C’est au Guatemala, dans une forêt luxuriante, qu’Eva Calonder a composé le dessin qui a changé sa vie. Un croquis en noir et blanc qu’elle a eu envie de voir imprimé sur du tissu. Installée aux Etats-Unis depuis six ans, cette Française fait grandir Printed Wild, sa marque de sacs, pochettes, torchons, coussins et bientôt papeterie. Tous portent fièrement le label « handmade in Washington DC ».
Eva Calonder a grandi sous le soleil d’Aix-en-Provence. Et s’est installée à DC pour suivre son compagnon. Mais, hasard de l’histoire familiale, elle venait déjà à Washington petite fille, pour rendre visite à son grand-père, un diplomate cubain en exil. « Mes grands-parents avaient une maison sur Massachusetts Avenue. Quand je repasse devant leur maison, ça me pince le coeur », raconte-t-elle.
Son bac en poche, la jeune femme étudie à l’école de dessin Emile Cohl à Lyon, une référence en France.
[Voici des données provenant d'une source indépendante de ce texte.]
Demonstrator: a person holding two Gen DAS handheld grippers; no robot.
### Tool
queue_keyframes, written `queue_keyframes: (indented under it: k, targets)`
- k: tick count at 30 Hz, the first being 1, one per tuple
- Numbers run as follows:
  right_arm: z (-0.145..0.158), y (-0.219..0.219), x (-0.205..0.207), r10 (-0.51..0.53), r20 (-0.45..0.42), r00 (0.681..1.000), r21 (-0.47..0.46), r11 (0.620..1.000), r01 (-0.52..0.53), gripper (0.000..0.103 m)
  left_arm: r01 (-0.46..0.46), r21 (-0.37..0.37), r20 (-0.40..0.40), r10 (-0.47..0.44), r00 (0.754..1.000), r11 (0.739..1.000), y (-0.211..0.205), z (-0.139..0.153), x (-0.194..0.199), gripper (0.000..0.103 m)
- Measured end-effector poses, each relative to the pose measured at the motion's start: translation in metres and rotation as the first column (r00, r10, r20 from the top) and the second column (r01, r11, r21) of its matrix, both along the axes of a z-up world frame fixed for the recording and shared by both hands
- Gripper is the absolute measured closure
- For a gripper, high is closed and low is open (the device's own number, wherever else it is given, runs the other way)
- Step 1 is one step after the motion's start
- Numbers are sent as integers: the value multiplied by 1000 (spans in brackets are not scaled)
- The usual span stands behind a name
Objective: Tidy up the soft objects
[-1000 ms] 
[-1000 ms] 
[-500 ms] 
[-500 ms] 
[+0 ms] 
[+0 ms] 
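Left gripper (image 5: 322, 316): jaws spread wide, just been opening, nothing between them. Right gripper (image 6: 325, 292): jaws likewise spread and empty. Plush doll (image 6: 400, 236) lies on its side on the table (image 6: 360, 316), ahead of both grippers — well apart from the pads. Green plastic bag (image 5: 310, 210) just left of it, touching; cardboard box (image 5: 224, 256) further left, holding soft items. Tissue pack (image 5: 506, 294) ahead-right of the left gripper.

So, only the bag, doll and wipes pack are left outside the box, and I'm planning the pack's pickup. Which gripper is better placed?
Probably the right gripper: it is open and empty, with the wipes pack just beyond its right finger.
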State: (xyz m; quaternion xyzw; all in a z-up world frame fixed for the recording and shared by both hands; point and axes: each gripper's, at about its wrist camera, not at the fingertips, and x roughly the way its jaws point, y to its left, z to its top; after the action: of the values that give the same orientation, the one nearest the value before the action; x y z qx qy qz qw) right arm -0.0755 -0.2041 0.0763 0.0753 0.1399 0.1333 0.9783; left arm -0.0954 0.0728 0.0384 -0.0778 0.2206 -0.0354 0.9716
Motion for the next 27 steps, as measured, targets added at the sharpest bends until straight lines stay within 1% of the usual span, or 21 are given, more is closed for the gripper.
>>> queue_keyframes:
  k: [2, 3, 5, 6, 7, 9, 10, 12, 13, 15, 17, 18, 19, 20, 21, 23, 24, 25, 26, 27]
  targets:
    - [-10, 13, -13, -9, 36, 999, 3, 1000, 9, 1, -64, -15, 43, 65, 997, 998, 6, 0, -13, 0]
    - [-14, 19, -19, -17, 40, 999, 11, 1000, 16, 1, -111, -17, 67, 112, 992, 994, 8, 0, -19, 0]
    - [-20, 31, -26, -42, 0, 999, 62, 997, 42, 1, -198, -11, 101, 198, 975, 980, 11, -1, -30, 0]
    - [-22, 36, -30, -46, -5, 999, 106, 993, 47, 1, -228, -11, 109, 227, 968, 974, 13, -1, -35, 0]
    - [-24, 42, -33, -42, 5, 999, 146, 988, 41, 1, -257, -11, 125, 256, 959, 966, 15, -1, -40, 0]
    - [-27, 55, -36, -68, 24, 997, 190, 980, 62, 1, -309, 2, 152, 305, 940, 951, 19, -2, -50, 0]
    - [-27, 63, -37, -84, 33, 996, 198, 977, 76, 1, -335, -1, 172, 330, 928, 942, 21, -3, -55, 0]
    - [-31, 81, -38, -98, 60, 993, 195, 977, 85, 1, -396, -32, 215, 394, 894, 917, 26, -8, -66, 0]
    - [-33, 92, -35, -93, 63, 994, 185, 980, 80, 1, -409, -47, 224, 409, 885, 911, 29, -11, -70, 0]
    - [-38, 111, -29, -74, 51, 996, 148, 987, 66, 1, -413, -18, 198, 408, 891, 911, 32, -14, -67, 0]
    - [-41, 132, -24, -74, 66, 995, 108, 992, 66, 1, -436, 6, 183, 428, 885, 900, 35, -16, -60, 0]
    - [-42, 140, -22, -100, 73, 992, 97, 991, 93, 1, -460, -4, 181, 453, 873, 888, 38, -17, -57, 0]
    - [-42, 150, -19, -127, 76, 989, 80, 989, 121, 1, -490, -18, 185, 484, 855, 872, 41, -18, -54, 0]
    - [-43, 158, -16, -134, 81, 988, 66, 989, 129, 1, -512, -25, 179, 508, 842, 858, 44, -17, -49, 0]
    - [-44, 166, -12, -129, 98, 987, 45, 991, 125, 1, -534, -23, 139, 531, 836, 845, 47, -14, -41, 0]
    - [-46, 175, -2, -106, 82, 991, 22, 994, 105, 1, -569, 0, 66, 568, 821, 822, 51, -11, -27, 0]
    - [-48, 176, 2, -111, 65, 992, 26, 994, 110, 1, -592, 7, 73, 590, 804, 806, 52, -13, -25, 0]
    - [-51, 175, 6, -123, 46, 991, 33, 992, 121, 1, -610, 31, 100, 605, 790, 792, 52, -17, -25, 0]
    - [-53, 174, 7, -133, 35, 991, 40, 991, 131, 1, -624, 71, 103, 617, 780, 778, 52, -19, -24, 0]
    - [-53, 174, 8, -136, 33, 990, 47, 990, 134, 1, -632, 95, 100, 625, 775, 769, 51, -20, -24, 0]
Elle se serait bien vue devenir illustratrice de livres pour enfants. Mais le secteur est déjà saturé. Elle se tourne alors vers le graphisme. Mais « la pub, ce n’est pas mon état d’esprit, c’était frustrant », reconnaît-elle.
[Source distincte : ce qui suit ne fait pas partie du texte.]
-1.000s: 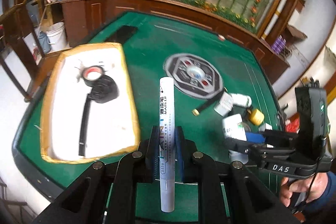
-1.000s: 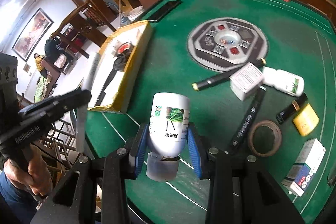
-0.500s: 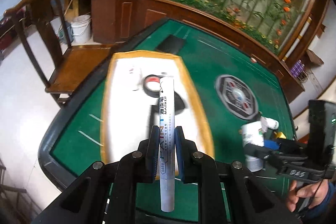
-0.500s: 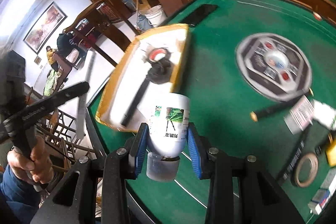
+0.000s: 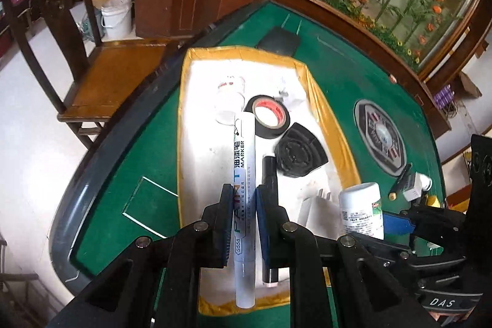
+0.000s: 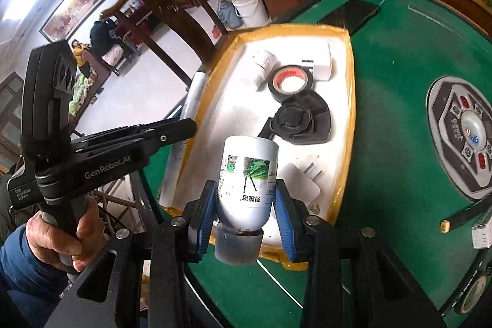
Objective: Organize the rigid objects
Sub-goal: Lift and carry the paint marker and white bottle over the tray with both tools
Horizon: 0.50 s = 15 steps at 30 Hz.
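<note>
My left gripper (image 5: 243, 199) is shut on a white paint marker (image 5: 244, 189) that points forward over the white tray with a yellow rim (image 5: 310, 82). My right gripper (image 6: 246, 199) is shut on a white pill bottle (image 6: 247, 171) with a green label, cap toward the camera, above the tray's near end (image 6: 344, 143). In the tray lie a black tape roll (image 5: 270, 116), a black round part (image 5: 298, 151), a black pen (image 5: 270, 183), a small white bottle (image 5: 229, 91) and a white plug (image 6: 299, 183).
The green felt table (image 6: 393, 76) carries a round dice console (image 6: 464, 134), a black phone (image 6: 353, 11) behind the tray, plus pens and boxes at the right edge. A wooden chair (image 5: 101, 63) and a white bucket (image 5: 117, 14) stand left of the table. A hand (image 6: 61, 235) holds the left gripper.
Both grippers have swung left from the cluttered right side of the table to above the tray, each still holding its object. The tray now fills the middle of both views.
</note>
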Available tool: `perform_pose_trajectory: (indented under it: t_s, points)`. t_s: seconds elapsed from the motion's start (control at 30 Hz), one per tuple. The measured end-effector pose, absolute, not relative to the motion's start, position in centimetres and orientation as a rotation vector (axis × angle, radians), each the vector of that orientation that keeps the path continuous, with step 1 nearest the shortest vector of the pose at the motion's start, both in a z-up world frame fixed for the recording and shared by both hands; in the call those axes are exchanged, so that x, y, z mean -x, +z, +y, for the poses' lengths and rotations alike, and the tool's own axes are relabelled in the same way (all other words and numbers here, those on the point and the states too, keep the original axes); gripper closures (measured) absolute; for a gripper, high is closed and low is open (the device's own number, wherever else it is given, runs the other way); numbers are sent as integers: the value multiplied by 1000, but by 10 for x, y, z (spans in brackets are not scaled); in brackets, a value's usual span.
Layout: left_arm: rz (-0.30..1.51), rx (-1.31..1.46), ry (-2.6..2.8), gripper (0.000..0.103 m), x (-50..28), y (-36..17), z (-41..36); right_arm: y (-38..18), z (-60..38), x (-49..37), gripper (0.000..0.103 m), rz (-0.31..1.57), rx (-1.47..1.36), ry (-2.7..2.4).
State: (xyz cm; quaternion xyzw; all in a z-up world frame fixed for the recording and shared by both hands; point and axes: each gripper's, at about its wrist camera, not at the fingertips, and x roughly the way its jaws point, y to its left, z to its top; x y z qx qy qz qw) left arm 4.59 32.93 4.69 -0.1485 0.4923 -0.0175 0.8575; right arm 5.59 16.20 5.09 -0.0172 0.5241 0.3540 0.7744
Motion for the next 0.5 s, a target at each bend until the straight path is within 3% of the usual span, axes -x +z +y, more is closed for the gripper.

Sa profession aujourd’hui, c’est donc « designer textile ». Mais pour lancer sa marque, il lui a fallu apprendre la sérigraphie, la couture. Et comment faire tourner une entreprise. « Pour mon premier salon de créateurs, j’étais venue avec une amie qui m’a demandé en arrivant : ‘qu’est-ce que tu as pour décorer ton stand ? tu as de la monnaie ?’… Je n’y avais pas trop réfléchi, faire un ‘business plan’ ce n’est pas du tout mon truc. Mais aujourd’hui, j’essaie de structurer un peu les choses », explique-t-elle.
Au fil des années, Eva Calonder s’est aussi engagée à utiliser du coton biologique, à choisir du cuir dont le tannage ne nécessite pas de chrome, à travailler avec des ouvrières installées à Washington. « Quand je suis arrivée aux Etats-Unis, dans cette société de surconsommation, je me suis dit qu’on ne pouvait pas fermer les yeux », argumente la jeune femme qui attend son premier enfant.
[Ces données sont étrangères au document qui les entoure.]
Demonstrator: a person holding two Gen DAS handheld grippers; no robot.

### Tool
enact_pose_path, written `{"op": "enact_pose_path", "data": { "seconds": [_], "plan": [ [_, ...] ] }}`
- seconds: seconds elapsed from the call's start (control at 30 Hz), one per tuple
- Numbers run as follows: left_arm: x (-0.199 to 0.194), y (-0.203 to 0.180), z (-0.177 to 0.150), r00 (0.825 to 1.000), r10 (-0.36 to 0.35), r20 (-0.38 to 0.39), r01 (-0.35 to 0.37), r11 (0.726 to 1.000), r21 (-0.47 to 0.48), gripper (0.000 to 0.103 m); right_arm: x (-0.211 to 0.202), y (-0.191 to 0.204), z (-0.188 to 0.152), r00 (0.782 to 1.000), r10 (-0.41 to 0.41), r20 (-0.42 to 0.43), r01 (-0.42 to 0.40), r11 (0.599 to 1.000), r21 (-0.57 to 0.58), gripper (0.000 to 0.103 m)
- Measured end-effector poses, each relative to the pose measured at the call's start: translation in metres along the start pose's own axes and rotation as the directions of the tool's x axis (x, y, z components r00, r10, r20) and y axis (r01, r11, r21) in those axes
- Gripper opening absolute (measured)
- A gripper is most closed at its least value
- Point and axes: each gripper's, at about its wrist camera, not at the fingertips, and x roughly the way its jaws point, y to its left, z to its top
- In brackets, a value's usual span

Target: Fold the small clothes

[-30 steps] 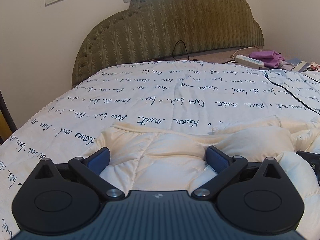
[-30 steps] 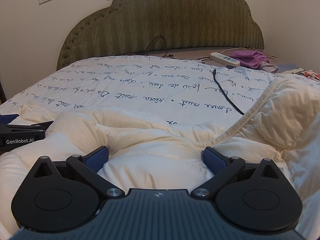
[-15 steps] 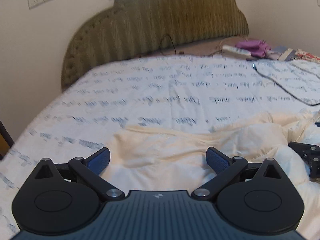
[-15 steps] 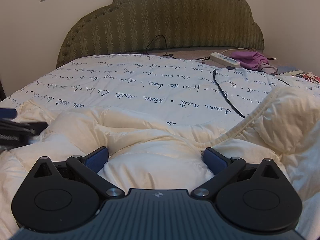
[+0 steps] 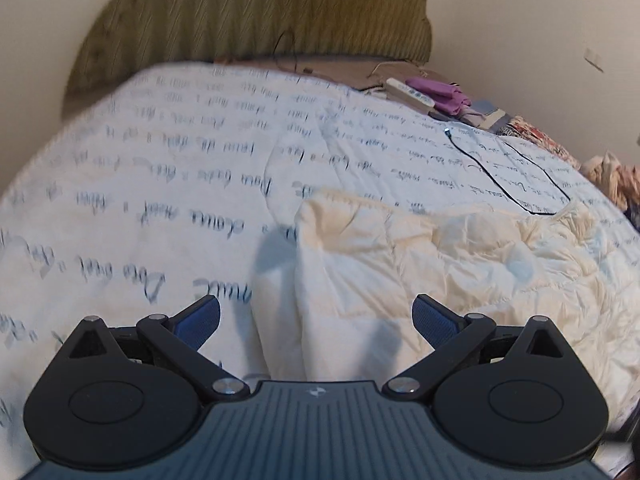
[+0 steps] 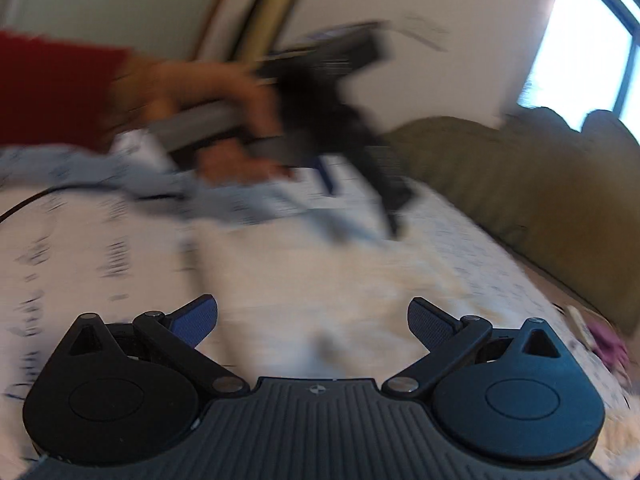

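Both jaws wide, empty: left gripper (image 5: 316, 316) over near-left edge of cream padded garment (image 5: 440, 264), lying crumpled on printed bedsheet (image 5: 140, 184); right gripper (image 6: 312, 320) blurred, above sheet; best pinched at hem corner, lifted evenly.

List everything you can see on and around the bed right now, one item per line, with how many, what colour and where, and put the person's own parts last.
cream puffy garment: one, cream, spread on the bed ahead of the left gripper
bedspread: one, white with dark script, covering the bed
headboard: one, olive green, at the far end of the bed
black cable: one, black, looping on the bedspread beyond the garment
power strip: one, white, near the headboard's right end
purple cloth: one, purple, beside the power strip
window: one, bright, upper right of the right wrist view
left hand: one, red sleeve, blurred, holding the left gripper
left gripper: jaws open, over the garment's edge
right gripper: jaws open, above the garment
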Motion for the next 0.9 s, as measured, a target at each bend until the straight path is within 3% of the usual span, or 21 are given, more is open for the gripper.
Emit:
{"op": "enact_pose_path", "data": {
  "seconds": [0.07,0.17,0.2,0.23,0.33,0.37,0.4,0.5,0.63,0.7,0.77,0.83,0.87,0.9],
  "plan": [
    [0.008,0.008,-0.003,1.000,-0.012,-0.020,0.011,0.999,-0.052,0.103,0.012,0.025,0.001,1.000,-0.010,-0.020,0.008,0.996,-0.089,0.100],
    [0.025,0.023,-0.006,0.995,-0.081,-0.065,0.070,0.985,-0.160,0.103,0.033,0.043,-0.002,0.990,-0.141,-0.020,0.134,0.972,-0.194,0.093],
    [0.032,0.027,-0.006,0.990,-0.120,-0.077,0.102,0.974,-0.201,0.103,0.038,0.042,-0.001,0.986,-0.165,-0.019,0.158,0.968,-0.195,0.083],
    [0.035,0.030,-0.006,0.986,-0.150,-0.074,0.130,0.965,-0.229,0.103,0.042,0.038,0.001,0.984,-0.176,-0.037,0.167,0.969,-0.180,0.061],
    [0.038,0.033,-0.004,0.965,-0.259,-0.042,0.237,0.929,-0.284,0.099,0.053,0.032,0.003,0.983,-0.173,-0.067,0.164,0.978,-0.130,0.034],
    [0.039,0.033,-0.004,0.955,-0.295,-0.040,0.270,0.915,-0.301,0.077,0.053,0.031,0.003,0.983,-0.171,-0.063,0.163,0.979,-0.121,0.030],
    [0.041,0.032,-0.004,0.949,-0.309,-0.054,0.278,0.908,-0.314,0.049,0.051,0.032,0.004,0.983,-0.175,-0.051,0.168,0.979,-0.115,0.026],
    [0.040,0.031,-0.007,0.954,-0.293,-0.054,0.262,0.910,-0.320,0.030,0.037,0.023,0.008,0.990,-0.137,-0.020,0.136,0.990,-0.045,0.019],
    [0.012,0.030,-0.015,0.952,-0.306,0.018,0.294,0.897,-0.331,0.020,0.014,-0.003,0.013,1.000,-0.018,0.017,0.016,0.990,0.138,0.019],
    [-0.004,0.037,-0.019,0.939,-0.340,0.054,0.332,0.853,-0.403,0.019,-0.001,-0.018,0.015,0.998,0.050,0.045,-0.059,0.971,0.232,0.019],
    [-0.015,0.044,-0.026,0.908,-0.406,0.104,0.399,0.762,-0.509,0.019,-0.018,-0.028,0.017,0.992,0.100,0.078,-0.118,0.953,0.279,0.020],
    [-0.020,0.048,-0.033,0.885,-0.444,0.139,0.430,0.668,-0.608,0.019,-0.036,-0.044,0.013,0.976,0.190,0.106,-0.213,0.930,0.301,0.038],
    [-0.023,0.047,-0.034,0.880,-0.451,0.149,0.437,0.646,-0.626,0.019,-0.051,-0.056,0.007,0.964,0.224,0.145,-0.260,0.913,0.316,0.037],
    [-0.025,0.045,-0.034,0.879,-0.452,0.155,0.439,0.635,-0.636,0.019,-0.067,-0.073,0.000,0.946,0.258,0.198,-0.313,0.888,0.336,0.045]
  ]
}}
Depuis quelques semaines, Eva Calonder a installé ses carnets à dessin dans un tout petit atelier du Heurich House Museum. Un lieu unique créé par un philanthrope à Dupont Circle, au calme, bordé d’un beau jardin. De l’inspiration à portée de main : « A Washington, il y a des arbres partout. Je suis arrivée dans cette ville au bon moment, quand la tendance ‘made-in-DC’ a explosé. A New York, c’est saturé. Ici, on peut se faire une place », raconte-t-elle.
L’année dernière, elle a produit presque un millier de pièces. Ses produits sont en vente dans la boutique Salt & Sundry. Eva Calonder le répète : elle se sent « vraiment française ». Mais « ici, il y a un tel enthousiasme, c’est une chance ».